• [EXERCISE AIM] There is one span to output from the data below: the lines starting at the line with "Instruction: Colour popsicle" and ending at the line with "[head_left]". Output it exactly, ends included, nothing more.
---- DATA SEGMENT
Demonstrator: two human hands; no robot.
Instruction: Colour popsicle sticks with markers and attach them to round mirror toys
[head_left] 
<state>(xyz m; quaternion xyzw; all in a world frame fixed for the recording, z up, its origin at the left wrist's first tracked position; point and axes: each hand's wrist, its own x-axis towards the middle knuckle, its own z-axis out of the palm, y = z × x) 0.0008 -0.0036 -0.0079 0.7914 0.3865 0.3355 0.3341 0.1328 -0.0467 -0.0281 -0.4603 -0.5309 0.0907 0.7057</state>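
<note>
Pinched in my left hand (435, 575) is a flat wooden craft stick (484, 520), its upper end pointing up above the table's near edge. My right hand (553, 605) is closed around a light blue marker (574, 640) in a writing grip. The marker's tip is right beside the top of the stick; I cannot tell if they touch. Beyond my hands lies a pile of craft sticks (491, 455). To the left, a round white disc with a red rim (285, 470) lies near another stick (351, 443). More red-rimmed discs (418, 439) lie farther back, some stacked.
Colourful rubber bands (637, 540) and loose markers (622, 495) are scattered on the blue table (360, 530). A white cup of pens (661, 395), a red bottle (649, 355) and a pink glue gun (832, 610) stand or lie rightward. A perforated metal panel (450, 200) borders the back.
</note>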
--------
• [WRITTEN RESPONSE]
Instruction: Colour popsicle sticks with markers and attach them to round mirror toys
[head_left] 

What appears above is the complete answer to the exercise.